WHAT TO PRODUCE:
Across the entries below, how many lines have the string "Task" in them? Reply with only the number.

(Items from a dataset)
****************************************

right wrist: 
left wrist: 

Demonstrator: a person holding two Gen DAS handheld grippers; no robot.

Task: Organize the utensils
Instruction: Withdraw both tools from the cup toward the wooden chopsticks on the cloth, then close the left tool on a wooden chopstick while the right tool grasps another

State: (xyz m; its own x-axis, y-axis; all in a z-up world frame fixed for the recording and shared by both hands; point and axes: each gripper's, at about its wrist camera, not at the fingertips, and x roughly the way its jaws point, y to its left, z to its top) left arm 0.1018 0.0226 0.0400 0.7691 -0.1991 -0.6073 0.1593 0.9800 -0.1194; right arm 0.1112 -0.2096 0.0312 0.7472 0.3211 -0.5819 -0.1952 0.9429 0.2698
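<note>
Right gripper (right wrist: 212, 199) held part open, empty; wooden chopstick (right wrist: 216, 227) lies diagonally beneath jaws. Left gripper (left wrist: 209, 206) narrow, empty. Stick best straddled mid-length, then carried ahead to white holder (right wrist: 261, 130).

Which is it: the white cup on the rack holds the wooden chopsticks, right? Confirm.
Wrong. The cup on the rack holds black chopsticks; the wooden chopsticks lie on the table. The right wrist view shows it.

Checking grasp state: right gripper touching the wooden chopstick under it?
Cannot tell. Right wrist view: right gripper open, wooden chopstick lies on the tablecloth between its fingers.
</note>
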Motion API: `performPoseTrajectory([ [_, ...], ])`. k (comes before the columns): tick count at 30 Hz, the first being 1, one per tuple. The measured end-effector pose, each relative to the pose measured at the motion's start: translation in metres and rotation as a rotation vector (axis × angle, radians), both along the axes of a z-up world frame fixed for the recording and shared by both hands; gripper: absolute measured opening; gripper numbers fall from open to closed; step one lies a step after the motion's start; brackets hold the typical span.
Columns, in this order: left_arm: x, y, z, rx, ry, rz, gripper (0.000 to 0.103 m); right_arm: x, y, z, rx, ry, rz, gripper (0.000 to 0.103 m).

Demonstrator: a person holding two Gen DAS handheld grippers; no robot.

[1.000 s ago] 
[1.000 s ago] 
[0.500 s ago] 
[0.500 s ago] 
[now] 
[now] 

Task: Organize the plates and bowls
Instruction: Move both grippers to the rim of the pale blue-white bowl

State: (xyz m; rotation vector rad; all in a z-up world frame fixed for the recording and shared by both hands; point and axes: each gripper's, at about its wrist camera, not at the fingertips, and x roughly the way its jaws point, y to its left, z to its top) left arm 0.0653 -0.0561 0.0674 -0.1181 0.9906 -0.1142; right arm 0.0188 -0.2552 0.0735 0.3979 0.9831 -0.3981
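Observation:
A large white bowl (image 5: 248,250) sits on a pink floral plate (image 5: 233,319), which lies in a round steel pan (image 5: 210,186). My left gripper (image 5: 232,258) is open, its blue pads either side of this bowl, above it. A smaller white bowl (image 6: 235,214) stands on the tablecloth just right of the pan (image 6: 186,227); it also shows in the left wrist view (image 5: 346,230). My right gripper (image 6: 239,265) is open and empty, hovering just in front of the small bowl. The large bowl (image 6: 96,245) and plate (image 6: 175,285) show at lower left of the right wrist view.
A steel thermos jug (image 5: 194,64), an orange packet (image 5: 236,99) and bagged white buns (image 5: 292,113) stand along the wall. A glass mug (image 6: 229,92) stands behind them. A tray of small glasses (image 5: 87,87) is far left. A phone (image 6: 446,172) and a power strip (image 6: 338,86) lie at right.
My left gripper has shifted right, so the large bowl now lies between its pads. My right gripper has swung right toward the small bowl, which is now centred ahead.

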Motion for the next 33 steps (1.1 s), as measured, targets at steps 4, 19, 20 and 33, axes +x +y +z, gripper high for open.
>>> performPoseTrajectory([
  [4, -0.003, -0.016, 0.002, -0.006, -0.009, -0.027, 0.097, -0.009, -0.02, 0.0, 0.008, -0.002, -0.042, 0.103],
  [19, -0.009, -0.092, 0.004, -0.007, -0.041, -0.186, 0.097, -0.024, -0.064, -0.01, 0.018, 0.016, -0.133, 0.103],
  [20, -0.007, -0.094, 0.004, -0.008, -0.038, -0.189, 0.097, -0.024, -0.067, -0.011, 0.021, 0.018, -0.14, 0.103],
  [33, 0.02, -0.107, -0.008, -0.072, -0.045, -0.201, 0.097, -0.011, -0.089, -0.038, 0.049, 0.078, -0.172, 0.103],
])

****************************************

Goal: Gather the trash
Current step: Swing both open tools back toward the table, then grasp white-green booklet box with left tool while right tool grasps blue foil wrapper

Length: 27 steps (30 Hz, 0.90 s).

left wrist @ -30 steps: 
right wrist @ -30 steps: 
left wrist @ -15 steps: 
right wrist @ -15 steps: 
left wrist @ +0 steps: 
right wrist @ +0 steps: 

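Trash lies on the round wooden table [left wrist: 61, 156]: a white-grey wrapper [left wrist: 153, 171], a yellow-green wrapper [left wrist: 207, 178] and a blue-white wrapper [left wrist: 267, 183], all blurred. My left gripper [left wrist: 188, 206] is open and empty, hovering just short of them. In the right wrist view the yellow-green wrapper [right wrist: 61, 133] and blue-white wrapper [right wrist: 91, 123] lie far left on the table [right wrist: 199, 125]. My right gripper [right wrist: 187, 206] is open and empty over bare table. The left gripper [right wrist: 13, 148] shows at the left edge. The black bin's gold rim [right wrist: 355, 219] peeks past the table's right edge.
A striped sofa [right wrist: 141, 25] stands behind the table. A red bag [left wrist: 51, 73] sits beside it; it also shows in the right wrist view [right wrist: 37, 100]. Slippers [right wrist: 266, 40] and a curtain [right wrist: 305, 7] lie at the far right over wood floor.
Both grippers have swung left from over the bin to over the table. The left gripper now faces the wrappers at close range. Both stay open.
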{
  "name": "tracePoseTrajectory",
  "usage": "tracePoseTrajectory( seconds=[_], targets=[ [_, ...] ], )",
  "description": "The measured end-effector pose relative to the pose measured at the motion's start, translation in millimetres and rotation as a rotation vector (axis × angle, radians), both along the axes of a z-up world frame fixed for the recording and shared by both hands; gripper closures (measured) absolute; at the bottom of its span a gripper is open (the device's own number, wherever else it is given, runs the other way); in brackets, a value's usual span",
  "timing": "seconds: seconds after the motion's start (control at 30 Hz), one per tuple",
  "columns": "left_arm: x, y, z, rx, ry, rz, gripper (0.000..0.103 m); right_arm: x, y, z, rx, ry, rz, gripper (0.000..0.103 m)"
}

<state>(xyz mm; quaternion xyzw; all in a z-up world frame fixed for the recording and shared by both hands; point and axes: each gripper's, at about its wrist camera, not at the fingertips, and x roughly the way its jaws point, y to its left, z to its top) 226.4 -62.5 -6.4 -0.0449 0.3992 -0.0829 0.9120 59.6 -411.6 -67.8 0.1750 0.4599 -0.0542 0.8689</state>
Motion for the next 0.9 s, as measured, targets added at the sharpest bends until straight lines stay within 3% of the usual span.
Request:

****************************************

EXPECTED ANSWER:
2